Sam Adams Sr.

No. 61
- Position: Offensive guard

Personal information
- Born: September 20, 1948 Jasper, Texas, U.S.
- Died: October 10, 2015 (aged 67) Houston, Texas, U.S.
- Listed height: 6 ft 3 in (1.91 m)
- Listed weight: 256 lb (116 kg)

Career information
- High school: Jasper
- College: Prairie View A&M
- NFL draft: 1970: undrafted

Career history
- Los Angeles Rams (1970)*; Dallas Cowboys (1971)*; New England Patriots (1971–1980); New Orleans Saints (1981);
- * Offseason and/or practice squad member only

Career NFL statistics
- Games played: 135
- Stats at Pro Football Reference

= Sam Adams Sr. =

American football player (1948–2015)

Samuel Edward Adams Sr. (September 20, 1948 – October 10, 2015) was an American professional football player who was an offensive guard with the New England Patriots (1972–1980) and the New Orleans Saints (1981) of the National Football League (NFL).

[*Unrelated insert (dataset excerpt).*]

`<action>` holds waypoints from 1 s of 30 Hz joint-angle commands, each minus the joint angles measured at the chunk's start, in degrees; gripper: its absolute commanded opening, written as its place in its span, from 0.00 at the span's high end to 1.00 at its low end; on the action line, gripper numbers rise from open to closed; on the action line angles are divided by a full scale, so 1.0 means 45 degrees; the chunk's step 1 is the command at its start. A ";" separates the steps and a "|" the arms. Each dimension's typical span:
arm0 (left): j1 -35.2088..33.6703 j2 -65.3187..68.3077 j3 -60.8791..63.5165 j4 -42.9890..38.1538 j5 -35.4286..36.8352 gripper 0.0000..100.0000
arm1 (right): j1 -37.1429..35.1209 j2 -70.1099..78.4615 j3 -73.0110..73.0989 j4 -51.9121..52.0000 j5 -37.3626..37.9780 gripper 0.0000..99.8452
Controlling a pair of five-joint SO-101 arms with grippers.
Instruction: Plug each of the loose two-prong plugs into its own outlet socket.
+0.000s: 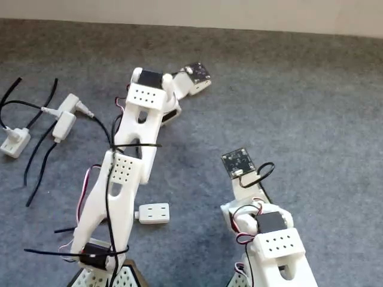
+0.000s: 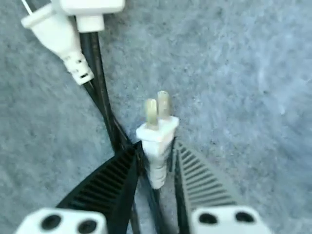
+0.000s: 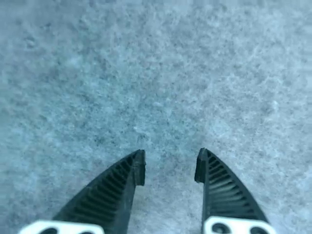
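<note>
My left gripper (image 2: 156, 148) is shut on a white two-prong plug (image 2: 157, 136). Its two metal prongs point away from the fingers and its black cord runs back between them. Just beyond lie another white plug (image 2: 57, 30) and a white block (image 2: 90, 7), both on black cords. From above, those white pieces (image 1: 66, 116) lie left of the left arm (image 1: 143, 113). A white outlet block (image 1: 154, 213) sits on the carpet near the left arm's base. My right gripper (image 3: 168, 168) is open over bare grey carpet, holding nothing.
Another white plug piece (image 1: 14, 143) and loose black cords (image 1: 36, 161) trail over the far left of the grey carpet (image 1: 311, 107). The right arm (image 1: 269, 233) stands at the lower right with open carpet beyond it.
</note>
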 commanded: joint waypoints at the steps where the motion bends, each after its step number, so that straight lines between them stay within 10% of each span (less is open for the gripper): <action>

He played college football for the Prairie View A&M Panthers. He was a member of the New England Patriots 1970s All-Decade Team and 35th Anniversary Team.

Adams was a member of the Patriots' taxi squad during the 1971 season before landing a place on the roster in 1972.

Adams died at Methodist Willowbrook Hospital in Houston Texas on October 10, 2015, at the age of 67. He was the father of defensive tackle, Sam Adams. He is the uncle of safety Andrew Adams.